Identification of transcriptome SNPs between Xiphophorus lines and species for assessing allele specific gene expression within F₁ interspecies hybrids

Variations in gene expression are essential for the evolution of novel phenotypes and for speciation. Studying allelic specific gene expression (ASGE) within interspecies hybrids provides a unique opportunity to reveal underlying mechanisms of genetic variation. Using Xiphophorus interspecies hybrid fishes and high-throughput next generation sequencing technology, we were able to assess variations between two closely related vertebrate species, Xiphophorus maculatus and Xiphophorus couchianus, and their F(1) interspecies hybrids. We constructed transcriptome-wide SNP polymorphism sets between two highly inbred X. maculatus lines (JP 163 A and B), and between X. maculatus and a second species, X. couchianus.

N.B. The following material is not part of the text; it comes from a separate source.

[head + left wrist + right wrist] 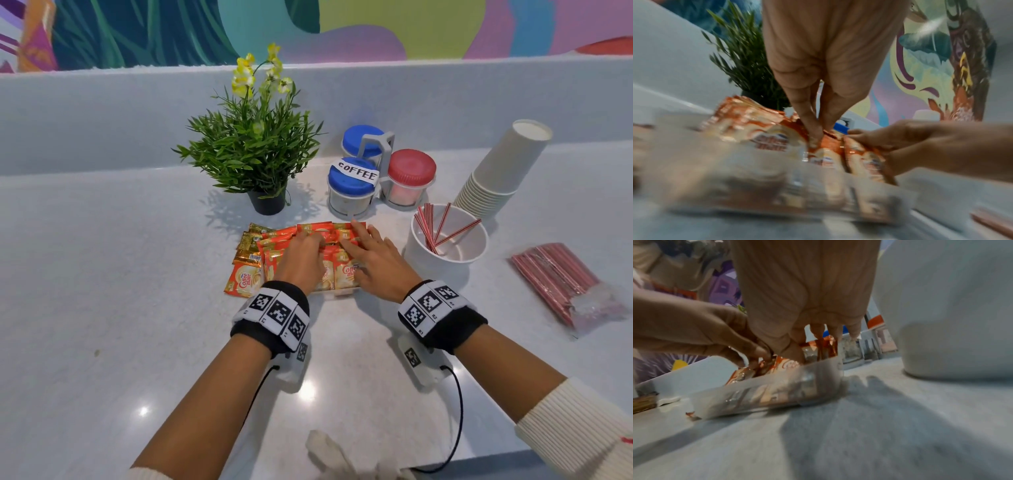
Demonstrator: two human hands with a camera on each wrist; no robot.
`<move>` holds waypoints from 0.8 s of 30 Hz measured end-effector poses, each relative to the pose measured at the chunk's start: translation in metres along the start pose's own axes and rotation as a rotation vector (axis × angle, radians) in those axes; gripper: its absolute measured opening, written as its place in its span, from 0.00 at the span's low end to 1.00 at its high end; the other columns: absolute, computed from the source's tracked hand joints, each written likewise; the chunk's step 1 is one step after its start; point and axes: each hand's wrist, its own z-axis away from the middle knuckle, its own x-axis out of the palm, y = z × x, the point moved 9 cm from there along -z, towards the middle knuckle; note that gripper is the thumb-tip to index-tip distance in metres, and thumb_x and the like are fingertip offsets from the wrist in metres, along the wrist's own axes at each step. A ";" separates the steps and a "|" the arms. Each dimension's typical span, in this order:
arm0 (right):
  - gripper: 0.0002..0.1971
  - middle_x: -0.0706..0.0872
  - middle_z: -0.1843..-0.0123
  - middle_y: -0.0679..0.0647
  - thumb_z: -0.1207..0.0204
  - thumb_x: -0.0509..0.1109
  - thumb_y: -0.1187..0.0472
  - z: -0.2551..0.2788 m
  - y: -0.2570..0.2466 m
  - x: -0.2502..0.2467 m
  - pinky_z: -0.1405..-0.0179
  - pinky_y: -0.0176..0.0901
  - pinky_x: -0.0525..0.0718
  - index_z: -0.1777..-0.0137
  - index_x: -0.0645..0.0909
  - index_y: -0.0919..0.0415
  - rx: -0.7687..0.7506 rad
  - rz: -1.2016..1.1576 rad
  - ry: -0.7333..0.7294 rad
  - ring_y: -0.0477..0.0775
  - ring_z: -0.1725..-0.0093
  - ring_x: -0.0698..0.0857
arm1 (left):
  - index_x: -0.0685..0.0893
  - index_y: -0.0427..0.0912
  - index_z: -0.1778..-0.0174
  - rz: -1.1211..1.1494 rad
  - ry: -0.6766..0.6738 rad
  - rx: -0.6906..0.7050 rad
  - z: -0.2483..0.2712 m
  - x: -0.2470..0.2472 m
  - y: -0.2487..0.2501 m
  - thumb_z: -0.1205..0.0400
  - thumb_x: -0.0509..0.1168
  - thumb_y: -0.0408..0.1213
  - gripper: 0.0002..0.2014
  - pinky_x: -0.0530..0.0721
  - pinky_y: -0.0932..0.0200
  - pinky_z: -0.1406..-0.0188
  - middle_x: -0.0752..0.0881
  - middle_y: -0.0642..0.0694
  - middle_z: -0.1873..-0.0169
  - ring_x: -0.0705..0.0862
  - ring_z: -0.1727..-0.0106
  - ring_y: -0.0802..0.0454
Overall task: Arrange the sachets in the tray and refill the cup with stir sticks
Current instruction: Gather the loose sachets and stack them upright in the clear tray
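Note:
Orange Coffee-mate sachets (347, 272) stand packed in a clear plastic tray (337, 293) at the counter's middle. My left hand (313, 241) reaches down into the row, its curled fingertips pinching an orange sachet (830, 142). My right hand (352, 236) lies beside it with straight, spread fingers resting on the sachet tops (787, 364). Loose gold sachets (248, 241) and one orange sachet (241, 279) lie outside the tray's left side. To the right a white cup (442, 263) holds a few red stir sticks (428, 229). A wrapped pack of stir sticks (555, 281) lies further right.
A potted plant (253, 150) stands behind the tray. A rack of lidded jars (376, 174) labelled coffee sits beside it. A stack of paper cups (503, 168) leans at the back right. The white cup's wall (951, 321) is close to my right hand.

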 end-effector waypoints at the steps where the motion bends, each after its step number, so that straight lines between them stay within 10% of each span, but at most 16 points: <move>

The X. maculatus JP 163 A and B parental lines have been separated in the laboratory for ≈70 years and we were able to identify SNPs at a resolution of 1 SNP per 49 kb of transcriptome. In contrast, SNP polymorphisms between X. couchianus and X. maculatus species, which diverged ≈5-10 million years ago, were identified about every 700 bp. Using 6524 transcripts with identified SNPs between the two parental species (X. maculatus and X. couchianus), we mapped RNA-seq reads to determine ASGE within F(1) interspecies hybrids. We developed an in silico X. couchianus transcriptome by replacing 90,788 SNP bases for X. maculatus transcriptome with the consensus X. couchianus SNP bases and provide evidence that this procedure overcomes read mapping biases. Employment of the in silico reference transcriptome and tolerating 5 mismatches during read mapping allow direct assessment of ASGE in the F(1) interspecies hybrids. Overall, these results show that Xiphophorus is a tractable vertebrate experimental model to investigate how genetic variations that occur during speciation may affect gene interactions and the regulation of gene expression.